Eder. Óleo de Irene Gracia
Vicente Verdú
Cuesta trabajo llegar a una explicación cabal, pero el hecho es que un artista capaz de distinguir entre una obra buena y otra mala, se ve incompetente para juzgar con pertinencia el valor de lo que él hace. Hay presuntuosos y humildes, soberbios y modestos pero esta diferencia no puntúa el valor de una obra sino la diferente personalidad de sus autores. En la oscuridad de la valía de lo que se pinta, se escribe o se compone discurre la obstinación del artista y también, tras esa ofuscada obstinación, el impulso de su orgullo. Seguir trabajando en aquello de lo que no se conoce su importancia, requiere ineludiblemente darse importancia a sí mismo. Incluso cuando se recibe el elogio de los críticos, el artista pugna por lograr la aprobación propia que constituye la más importante aprobación.
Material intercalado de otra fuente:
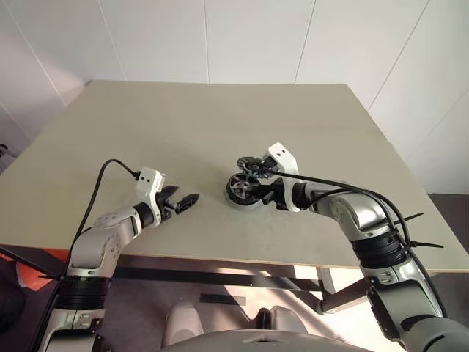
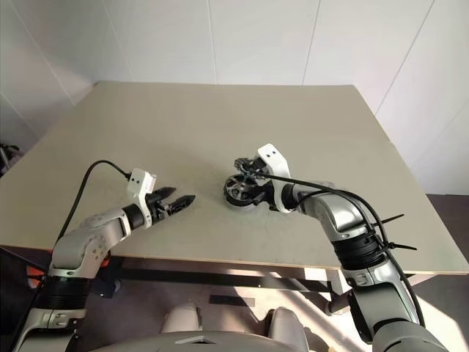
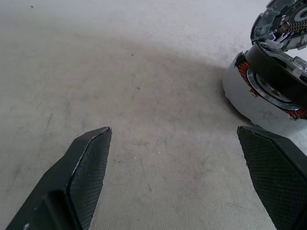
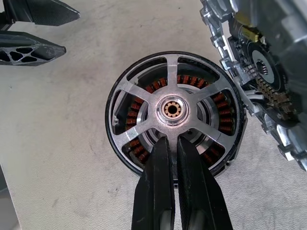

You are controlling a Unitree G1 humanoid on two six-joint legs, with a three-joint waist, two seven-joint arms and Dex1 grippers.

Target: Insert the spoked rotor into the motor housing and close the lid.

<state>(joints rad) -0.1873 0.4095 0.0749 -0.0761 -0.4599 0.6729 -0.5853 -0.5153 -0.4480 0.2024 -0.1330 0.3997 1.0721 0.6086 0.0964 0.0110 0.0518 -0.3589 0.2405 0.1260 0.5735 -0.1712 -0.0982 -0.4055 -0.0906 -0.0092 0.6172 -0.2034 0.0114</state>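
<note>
On a wide beige matte tabletop (image 1: 183, 125) backed by white panelled walls (image 1: 242, 37), the silver round motor housing (image 3: 249, 98) sits just ahead of the right gripper (image 4: 172, 143). Silver five-spoked rotor (image 4: 171, 109) with a black outer ring lies seated in that housing, copper windings visible between spokes. Right gripper's two black fingers are pressed together, tips over the rotor between two spokes near the hub; whether they actually pinch a spoke, cannot tell. Grey toothed hinged lid (image 1: 250, 163) stands up, tilted open, on the far side of the housing from that gripper.

Left gripper (image 1: 182, 200) hovers over bare surface, jaws spread wide, nothing between them, housing well apart to its right (faint scuffs on the top there).

Near table edge runs just under both wrists. Plenty of bare tabletop beyond the housing toward the far edge and wall; right edge is near the right elbow.
</note>
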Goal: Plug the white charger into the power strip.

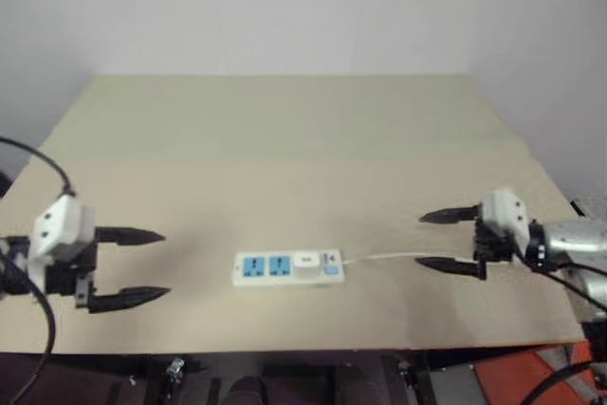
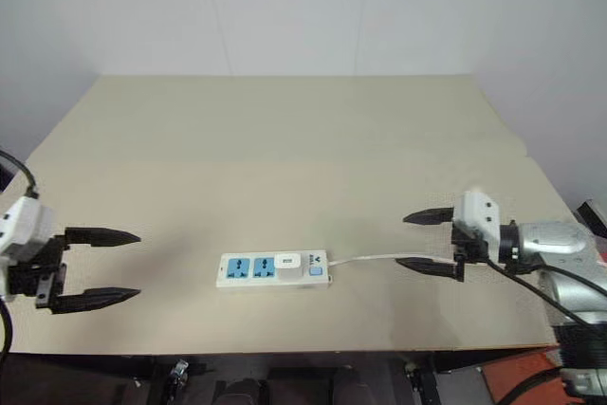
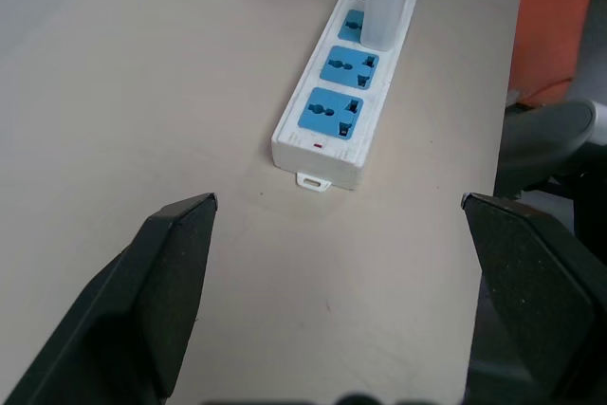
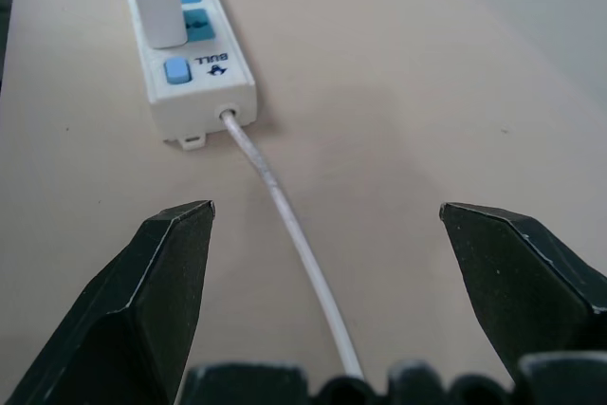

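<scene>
The power strip [image 1: 288,268] lies near the table's front edge, midway between my arms. The white charger [image 1: 306,265] stands upright in the socket nearest the blue switch [image 4: 176,70], and two blue sockets stay bare. In the left wrist view the charger [image 3: 388,2] sits at the strip's far end. The strip's thin white cord [image 1: 389,256] runs right toward my right gripper [image 1: 450,240], which is open and empty. My left gripper [image 1: 133,266] hovers open and empty well to the left of the strip.
The beige table [image 1: 285,139] stretches back to a white wall. Its front edge runs just below the strip. An orange object [image 1: 531,377] sits off the table's front right corner.
</scene>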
Pero ¿cómo llegar a obtenerla?
La carrera de un artista es en consecuencia una carrera sin fin, un lanzamiento sin concreción, una aventura sin luz que, salvo pocas excepciones jactanciosas, lleva consigo a la insatisfacción o al fracaso. De ahí el alto censo de suicidios en la historia de la literatura, la pintura o la música.